* **Exercise directions**
Output the material exactly, keeping every line intact.
:::::
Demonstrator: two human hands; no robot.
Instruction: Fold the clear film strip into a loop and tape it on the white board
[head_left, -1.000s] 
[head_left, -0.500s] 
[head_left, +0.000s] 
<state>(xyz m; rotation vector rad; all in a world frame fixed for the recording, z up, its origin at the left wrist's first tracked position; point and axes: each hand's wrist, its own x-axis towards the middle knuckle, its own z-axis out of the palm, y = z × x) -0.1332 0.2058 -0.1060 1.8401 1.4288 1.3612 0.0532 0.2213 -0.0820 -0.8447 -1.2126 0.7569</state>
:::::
* **Solution to the exercise**
Demonstrator: two human hands; no robot.
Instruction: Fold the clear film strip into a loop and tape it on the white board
[head_left, -1.000s] 
[head_left, -0.500s] 
[head_left, +0.000s] 
<state>(xyz m; rotation vector rad; all in a world frame fixed for the recording, z up, its origin at the left wrist's first tracked position; point and axes: each hand's wrist, its own x-axis towards the middle knuckle, its own z-axis out of the palm, y = z × x) -0.1332 0.2058 -0.1060 1.8401 1.4288 1.3612 0.0532 0.2213 -0.0820 -0.8447 -1.2126 0.7569</state>

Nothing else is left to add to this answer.